Berkeley was warm and full of rain. I’d never felt a warm winter. I’d never seen needles of rain in January, silhouetted against the gray-green of eucalyptus. I’d never sat in my shirtsleeves on the back porch of a January day. Weeks before, I had sat on a rock in the hot sunshine of the bay, drunk on Christmas champagne and eating oranges. My head was awhirl with the maelstrom of the tour, its full and complete cessation allowing me space to think about where we had been, what we had done. All of it was about us, all of us. Now, I was alone.

Sometimes dates aren't dates and aren't full of sweet nothings.

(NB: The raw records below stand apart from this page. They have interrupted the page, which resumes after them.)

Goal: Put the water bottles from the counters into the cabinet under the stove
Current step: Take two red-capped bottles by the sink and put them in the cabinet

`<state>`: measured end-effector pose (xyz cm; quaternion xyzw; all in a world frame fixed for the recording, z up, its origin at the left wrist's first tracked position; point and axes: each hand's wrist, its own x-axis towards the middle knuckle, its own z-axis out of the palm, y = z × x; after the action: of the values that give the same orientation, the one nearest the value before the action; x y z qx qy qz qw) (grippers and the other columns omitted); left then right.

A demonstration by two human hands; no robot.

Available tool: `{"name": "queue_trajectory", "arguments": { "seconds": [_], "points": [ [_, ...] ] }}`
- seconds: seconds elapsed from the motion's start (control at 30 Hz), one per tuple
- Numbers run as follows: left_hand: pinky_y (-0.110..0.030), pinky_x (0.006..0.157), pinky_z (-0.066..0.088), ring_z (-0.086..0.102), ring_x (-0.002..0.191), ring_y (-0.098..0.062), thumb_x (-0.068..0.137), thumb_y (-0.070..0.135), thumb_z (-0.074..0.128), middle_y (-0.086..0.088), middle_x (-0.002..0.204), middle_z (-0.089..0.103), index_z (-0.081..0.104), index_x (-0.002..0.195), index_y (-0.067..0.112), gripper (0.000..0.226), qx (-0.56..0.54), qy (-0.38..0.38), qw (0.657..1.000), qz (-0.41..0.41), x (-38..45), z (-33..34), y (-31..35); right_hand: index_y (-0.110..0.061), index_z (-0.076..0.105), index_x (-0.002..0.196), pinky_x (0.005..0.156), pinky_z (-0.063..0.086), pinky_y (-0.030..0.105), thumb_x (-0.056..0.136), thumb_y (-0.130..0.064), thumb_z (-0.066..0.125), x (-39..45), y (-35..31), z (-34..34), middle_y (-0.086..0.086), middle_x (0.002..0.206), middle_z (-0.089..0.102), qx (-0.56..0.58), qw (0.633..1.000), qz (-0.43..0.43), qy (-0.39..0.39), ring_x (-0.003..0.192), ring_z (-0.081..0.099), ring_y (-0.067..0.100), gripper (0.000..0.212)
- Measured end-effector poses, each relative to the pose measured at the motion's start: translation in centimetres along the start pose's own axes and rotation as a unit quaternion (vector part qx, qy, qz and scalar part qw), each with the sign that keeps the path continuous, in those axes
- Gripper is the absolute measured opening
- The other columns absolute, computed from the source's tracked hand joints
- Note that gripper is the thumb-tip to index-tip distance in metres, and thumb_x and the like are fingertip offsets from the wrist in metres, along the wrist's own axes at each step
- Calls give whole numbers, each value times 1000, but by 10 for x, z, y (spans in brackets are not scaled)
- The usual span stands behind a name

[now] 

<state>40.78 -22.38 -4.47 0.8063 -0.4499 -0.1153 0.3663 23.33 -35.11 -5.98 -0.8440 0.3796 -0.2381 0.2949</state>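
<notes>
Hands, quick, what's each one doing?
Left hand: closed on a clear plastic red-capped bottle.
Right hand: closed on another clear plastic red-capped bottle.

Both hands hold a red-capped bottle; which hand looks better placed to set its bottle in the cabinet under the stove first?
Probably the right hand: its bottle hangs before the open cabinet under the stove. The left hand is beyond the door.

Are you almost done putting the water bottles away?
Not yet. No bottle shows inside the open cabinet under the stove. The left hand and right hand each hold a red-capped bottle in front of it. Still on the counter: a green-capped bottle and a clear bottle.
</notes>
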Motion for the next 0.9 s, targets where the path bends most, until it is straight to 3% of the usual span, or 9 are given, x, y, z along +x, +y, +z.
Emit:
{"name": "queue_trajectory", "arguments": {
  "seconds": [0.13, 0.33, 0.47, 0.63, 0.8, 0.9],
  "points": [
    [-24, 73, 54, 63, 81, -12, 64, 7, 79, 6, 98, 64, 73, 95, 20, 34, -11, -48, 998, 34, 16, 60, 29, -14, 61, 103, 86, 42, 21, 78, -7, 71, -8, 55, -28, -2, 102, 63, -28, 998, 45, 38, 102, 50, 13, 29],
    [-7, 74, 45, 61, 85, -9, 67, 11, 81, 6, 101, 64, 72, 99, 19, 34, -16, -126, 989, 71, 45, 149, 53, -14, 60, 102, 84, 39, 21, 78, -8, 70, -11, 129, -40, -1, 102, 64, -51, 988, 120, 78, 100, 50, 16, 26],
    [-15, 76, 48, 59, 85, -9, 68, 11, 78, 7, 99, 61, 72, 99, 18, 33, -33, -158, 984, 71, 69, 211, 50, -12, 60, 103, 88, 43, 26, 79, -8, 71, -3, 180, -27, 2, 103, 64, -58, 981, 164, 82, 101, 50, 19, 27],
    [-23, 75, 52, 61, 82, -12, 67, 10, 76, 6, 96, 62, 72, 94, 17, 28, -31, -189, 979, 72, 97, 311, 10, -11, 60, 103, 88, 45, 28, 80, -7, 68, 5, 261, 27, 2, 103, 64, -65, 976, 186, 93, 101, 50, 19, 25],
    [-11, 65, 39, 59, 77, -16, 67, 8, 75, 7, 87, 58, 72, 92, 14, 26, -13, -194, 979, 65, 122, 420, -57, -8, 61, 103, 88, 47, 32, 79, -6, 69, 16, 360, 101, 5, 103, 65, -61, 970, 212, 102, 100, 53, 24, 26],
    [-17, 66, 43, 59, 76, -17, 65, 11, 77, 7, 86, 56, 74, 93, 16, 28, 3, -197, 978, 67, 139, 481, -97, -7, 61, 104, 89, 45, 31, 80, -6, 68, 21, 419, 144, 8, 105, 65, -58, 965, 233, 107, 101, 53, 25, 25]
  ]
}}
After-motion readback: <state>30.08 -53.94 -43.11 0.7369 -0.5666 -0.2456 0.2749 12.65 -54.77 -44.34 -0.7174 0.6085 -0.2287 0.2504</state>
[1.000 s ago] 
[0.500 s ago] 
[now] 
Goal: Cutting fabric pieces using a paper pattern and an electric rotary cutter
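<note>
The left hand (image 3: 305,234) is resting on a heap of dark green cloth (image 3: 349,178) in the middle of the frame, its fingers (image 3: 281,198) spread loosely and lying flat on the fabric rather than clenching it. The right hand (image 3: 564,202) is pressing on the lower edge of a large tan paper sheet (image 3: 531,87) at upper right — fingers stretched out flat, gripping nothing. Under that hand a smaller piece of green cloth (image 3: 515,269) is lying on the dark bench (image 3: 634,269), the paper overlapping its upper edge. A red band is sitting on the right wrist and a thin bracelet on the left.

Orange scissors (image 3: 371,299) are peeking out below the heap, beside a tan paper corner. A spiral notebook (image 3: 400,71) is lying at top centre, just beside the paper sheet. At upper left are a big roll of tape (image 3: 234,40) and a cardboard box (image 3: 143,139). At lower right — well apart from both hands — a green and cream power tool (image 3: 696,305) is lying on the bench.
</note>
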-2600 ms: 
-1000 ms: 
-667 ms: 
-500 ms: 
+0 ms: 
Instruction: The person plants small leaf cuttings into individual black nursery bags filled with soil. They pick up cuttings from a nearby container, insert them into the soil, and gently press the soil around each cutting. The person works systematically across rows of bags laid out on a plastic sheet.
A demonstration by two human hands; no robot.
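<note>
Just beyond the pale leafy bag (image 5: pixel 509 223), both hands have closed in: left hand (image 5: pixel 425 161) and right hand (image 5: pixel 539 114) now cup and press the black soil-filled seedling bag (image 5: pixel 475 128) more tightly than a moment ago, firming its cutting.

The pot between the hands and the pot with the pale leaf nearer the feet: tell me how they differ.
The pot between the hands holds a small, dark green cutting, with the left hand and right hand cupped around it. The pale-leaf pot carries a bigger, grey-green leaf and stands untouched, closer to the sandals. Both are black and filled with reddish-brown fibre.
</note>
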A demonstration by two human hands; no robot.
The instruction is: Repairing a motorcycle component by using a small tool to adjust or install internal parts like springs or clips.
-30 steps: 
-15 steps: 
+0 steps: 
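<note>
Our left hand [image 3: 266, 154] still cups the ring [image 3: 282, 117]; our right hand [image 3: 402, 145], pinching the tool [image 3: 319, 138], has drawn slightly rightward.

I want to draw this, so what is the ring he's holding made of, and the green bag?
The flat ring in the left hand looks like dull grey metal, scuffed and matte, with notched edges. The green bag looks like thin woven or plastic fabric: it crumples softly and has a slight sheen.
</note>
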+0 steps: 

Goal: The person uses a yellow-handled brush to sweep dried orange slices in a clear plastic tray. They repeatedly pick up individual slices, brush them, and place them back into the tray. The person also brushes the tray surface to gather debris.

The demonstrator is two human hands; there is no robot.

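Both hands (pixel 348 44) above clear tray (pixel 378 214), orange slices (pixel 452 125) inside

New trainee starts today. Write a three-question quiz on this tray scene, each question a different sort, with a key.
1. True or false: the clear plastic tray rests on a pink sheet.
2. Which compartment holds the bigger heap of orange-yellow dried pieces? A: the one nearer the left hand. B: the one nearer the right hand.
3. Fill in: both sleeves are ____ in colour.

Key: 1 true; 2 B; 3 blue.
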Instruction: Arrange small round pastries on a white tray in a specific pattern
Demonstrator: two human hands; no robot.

I wanted to drive up Route One, clear my head. The coast north of San Francisco had become full of atmosphere for me, from trips I had taken with my cousin on my first expedition west, after my freshman year at Harvard.  Then, the voyages north felt like freedom. I wanted to feel that freedom again. I borrowed my cousin’s Volkswagen bus. I planned to visit friends who had emigrated from their Pullman apartment in the Haight to a shack in the Mendocino pines.

A big Pacific storm battered the coast. No matter — I was game for the trip north. Shrunken by the cold winters of Boston, I was in love with the warm, wet benevolence of the California rainy season.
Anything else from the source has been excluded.